Peinlicher Teilerfolg für Gebirgsjäger
22. Mai 2009
Wir dokumentieren hier einen Artikel der Jungen Welt vom 23.05.2009 über den Prozess gegen Ulrich Sander.Frank Brendle
Der Kameradenkreis der Gebirgstruppe legt Wert auf die Feststellung, daß er „heute“ nicht mehr „zahlreiche“ Kriegsverbrecher in seinen Reihen hat. Das hat der Verein, der alljährlich eine revisionistische Veteranenfeier bei Mittenwald/Bayern durchführt, am Mittwoch dieser Woche vor dem Landgericht Nürnberg durchgesetzt. Anlaß dafür waren Äußerungen von Ulrich Sander, Sprecher der Vereinigung der Verfolgten des Naziregimes (VVN-BdA) Nordrhein-Westfalen.
Sander hatte im Internet darauf hingewiesen, „daß der Kameradenkreis nicht nur die Kriegsverbrechen der NS-Gebirgstruppe verharmlost und die Täter schützt“, sondern daß er „zahlreiche Kriegsverbrecher in seinen Reihen hatte, zum Teil bis heute.“ Der Kameradenkreis forderte von Sander eine Unterlassungserklärung.
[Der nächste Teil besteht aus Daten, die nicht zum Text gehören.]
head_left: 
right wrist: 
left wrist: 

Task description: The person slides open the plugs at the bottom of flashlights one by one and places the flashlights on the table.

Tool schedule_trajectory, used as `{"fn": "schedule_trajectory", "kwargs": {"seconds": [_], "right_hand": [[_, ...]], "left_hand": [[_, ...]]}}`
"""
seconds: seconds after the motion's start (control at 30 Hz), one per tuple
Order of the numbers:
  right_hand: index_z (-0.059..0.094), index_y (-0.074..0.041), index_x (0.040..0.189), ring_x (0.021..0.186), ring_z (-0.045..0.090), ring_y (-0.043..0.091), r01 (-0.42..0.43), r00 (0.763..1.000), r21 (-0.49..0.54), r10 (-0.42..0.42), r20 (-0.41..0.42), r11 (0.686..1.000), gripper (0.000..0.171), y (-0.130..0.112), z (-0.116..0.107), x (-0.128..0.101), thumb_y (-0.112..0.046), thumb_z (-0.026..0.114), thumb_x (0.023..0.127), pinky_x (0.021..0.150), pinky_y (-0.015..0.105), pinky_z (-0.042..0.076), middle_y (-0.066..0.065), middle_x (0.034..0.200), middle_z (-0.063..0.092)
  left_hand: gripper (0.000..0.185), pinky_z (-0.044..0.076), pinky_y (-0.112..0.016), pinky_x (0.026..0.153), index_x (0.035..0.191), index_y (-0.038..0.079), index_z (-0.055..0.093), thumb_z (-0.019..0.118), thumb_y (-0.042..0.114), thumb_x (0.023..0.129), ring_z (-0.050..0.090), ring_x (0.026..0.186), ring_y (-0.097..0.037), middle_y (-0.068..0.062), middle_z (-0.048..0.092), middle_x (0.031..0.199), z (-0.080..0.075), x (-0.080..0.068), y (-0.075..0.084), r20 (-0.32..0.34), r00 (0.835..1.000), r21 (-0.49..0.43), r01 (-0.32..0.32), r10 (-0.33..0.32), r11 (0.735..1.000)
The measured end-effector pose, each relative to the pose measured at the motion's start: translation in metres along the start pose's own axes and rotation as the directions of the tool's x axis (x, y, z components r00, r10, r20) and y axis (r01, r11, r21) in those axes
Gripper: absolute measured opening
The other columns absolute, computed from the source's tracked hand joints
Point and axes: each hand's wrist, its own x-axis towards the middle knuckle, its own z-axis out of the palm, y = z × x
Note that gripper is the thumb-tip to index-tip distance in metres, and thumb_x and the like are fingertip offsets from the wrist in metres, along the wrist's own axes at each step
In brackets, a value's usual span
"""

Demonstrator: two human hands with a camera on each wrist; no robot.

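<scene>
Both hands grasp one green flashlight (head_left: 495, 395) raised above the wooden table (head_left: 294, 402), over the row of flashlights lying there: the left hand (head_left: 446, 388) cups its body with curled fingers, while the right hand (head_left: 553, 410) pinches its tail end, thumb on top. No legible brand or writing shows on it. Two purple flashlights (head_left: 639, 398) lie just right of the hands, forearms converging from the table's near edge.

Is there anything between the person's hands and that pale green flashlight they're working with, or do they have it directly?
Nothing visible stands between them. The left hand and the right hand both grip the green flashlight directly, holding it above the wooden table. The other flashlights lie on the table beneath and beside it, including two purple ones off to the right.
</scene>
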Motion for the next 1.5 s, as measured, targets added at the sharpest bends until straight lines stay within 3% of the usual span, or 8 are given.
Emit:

Der Antifaschist erklärte nun vor Gericht, künftig auf die letzten vier Worte zu verzichten („zum Teil bis heute“). Alle anderen Äußerungen wertete das Gericht als zulässige Meinungsäußerung.
Es war nicht der erste Versuch der „Kameraden“, Ulrich Sander zum Schweigen zu bringen. Bereits im Vorjahr war der Verein gegen seine Feststellung vorgegangen, die „(NS-)Gebirgstruppe“ veranstalte in Mittenwald das „größte Kriegsverbrechertreffen“. Im September 2008 hatte Sander zugesichert, diese Äußerungen nicht zu wiederholen, aber zugleich klargestellt, daß dem Kameradenkreis Kriegsverbrecher angehörten. Der erneute Vorstoß des Kameradenkreises hat diesem nun einen zweifelhaften Erfolg eingebracht: Wenn er „heute“ nicht mehr so viele Kriegsverbrecher als Mitglieder hat, geht das schließlich in erster Linie auf den Umstand zurück, daß die meisten verstorben sind. Und bestätigt hat das Gericht nun immerhin, daß man dem Traditionsverein die Verharmlosung von Kriegsverbrechen vorwerfen darf.
Die Prozeßlust des Kameradenkreises hat Sander indes konstruktiv genutzt und die Vereinszeitschrift Gebirgstruppe aus den vergangenen Jahrzehnten durchgearbeitet. Ergebnis ist eine 32seitige Dokumentation, in der Sander Dutzende von Vereinsmitgliedern nennt, die als Wehrmachtsoffiziere für Kriegsverbrechen verantwortlich waren. Beispielsweise Theodor Oberländer, der schon Teilnehmer am Hitler-Putsch 1923 war und vom Kameradenkreis das „Goldene Ehrenzeichen“ erhielt. Ebenfalls ausgezeichnet wurde Alois Eisl, unter dessen Kommando die Gebirgstruppe im Oktober 1943 blutige „Sühneaktionen“ in Griechenland durchgeführt hatte. Noch vor vier Jahren trat der Verein mit einer „Ehrenserenade“ vor der Wohnung des SS-Angehörigen und Chefs einer „Traditionsgemeinschaft“ Karl Staudacher an; auch SS-Brigadeführer Hermann Franz war Mitglied. „Ehrenpräsident“ war ab Mitte der 50er Jahre der in Nürnberg verurteilte General Hubert Lanz. Die Dokumentation läßt keinen Zweifel daran, daß Sanders Kritik am Kameradenkreis mehr als berechtigt ist.